Le menuisier sourit avec bonne humeur. « Remercions Dieu pour cette heure qui nous a rapprochés les uns des autres, » dit-il, « car il est dit dans sa parole, ‘Je les ferai entrer dans la sécurité tant désirée.’ Dieu désire montrer à chacun de ces personnes la Voie de la Paix. » « Comment est-elle, la Voie de la Paix ? » demanda Amsiggel, « et où se trouve-t-elle, pour qu’on puisse l’emprunter ? » Fidèle le regarda sérieusement. « Il est vrai que maintenant on nous appelle le Peuple de Paix, mais dans le passé ce n’était pas la paix qui occupait nos pensées. C’était une époque de violence.
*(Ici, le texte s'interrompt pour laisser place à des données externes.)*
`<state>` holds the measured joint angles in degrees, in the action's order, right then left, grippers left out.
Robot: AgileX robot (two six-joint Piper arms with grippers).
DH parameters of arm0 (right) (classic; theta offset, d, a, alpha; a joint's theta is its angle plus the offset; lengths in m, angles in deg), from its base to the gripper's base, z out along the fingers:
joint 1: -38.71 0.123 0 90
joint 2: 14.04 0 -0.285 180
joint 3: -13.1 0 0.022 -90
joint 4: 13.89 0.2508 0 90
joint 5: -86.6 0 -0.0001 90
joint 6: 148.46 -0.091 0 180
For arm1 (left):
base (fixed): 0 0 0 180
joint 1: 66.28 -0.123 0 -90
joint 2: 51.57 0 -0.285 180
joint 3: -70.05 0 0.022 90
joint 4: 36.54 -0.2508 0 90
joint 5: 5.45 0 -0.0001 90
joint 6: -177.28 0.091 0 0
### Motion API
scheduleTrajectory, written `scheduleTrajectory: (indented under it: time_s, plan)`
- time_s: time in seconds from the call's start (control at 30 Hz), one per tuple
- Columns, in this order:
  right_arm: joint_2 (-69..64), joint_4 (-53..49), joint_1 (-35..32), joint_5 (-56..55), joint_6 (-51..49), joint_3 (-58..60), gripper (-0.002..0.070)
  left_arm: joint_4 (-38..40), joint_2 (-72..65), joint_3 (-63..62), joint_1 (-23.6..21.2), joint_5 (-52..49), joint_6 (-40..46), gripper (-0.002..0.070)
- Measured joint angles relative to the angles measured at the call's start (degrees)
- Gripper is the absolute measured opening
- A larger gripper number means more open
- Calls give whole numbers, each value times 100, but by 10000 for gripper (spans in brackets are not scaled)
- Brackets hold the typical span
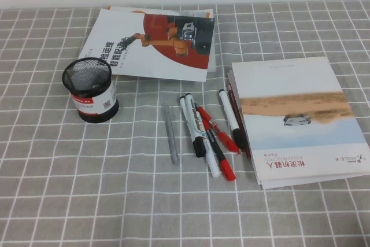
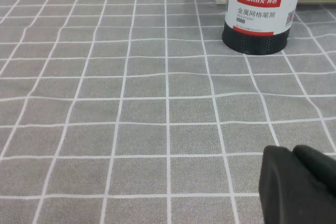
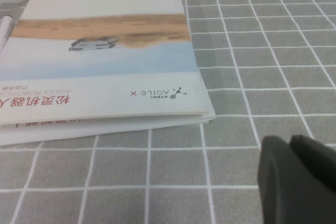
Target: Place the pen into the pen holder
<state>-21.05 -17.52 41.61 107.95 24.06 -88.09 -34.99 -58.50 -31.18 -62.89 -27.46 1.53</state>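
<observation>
A checked grey worktop [image 1: 69, 189] carries two brochure stacks [image 1: 298, 117], the pen holder [image 1: 91, 89] at centre-left and a cluster of pens at centre. The pen [image 1: 191, 122] lies untouched. Right hand [image 3: 296, 182] hangs pressed together beside the brochures; left hand [image 2: 299, 182], state unclear, faces the holder. Best approach: pinch the barrel crosswise at mid-length.

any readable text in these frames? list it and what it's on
"Comix": red band of the pen holder; Chinese print beneath it too small to read.
"AGILE·X", reversed: brochure beside the pens.
Brochure behind the holder: large Chinese characters, unreadable.
White marker: print too small.
Left gripper, right gripper: unmarked.
</observation>
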Motion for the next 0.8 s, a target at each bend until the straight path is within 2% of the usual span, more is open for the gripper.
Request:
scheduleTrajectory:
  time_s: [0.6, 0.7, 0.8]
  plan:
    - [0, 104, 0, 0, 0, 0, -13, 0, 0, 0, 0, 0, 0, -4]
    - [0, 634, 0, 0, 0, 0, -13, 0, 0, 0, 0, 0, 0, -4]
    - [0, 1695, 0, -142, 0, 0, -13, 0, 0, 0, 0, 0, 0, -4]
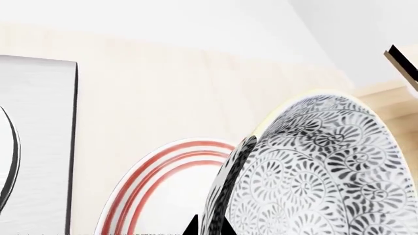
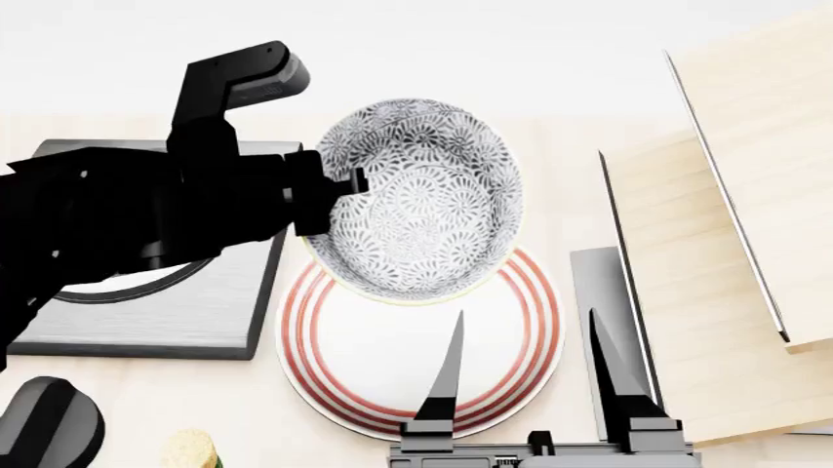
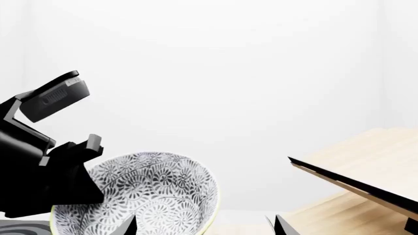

Nos ancêtres se battaient avec d’autres tribus et s’emparaient de toutes leurs possessions par la force. » « Que s’est-il passé parmi vous alors, » demanda Amsiggel, « pour vous faire changer si complètement de vie ? » « Il est venu quelqu’un chez nous, » répliqua Fidèle, « qui nous a donné la paix avec Dieu, avec nos voisins et avec nous-mêmes. Il a fait une nouvelle alliancepour nous. Il nous a montré comment être bons les uns envers les autres, et comment réfléchir à ce que voudrait autrui, sans exiger plus que notre part ni convoiter ce qui ne nous appartient pas. Il nous a montré comment aider ceux qui sont dans le besoin, nourrir ceux qui ont faim et habiller ceux qui ont froid. En une seule phrase il a résumé tout ce qui est écrit dans la loi de Dieu et les prophètes – il a dit, ‘Faites pour les autres tout ce que vous voulez qu’ils fassent pour vous !’ » Puis Fidèle poursuit, « Restez ici avec nous quelque temps et j’expliquerai tout ce que Dieu nous a montré. »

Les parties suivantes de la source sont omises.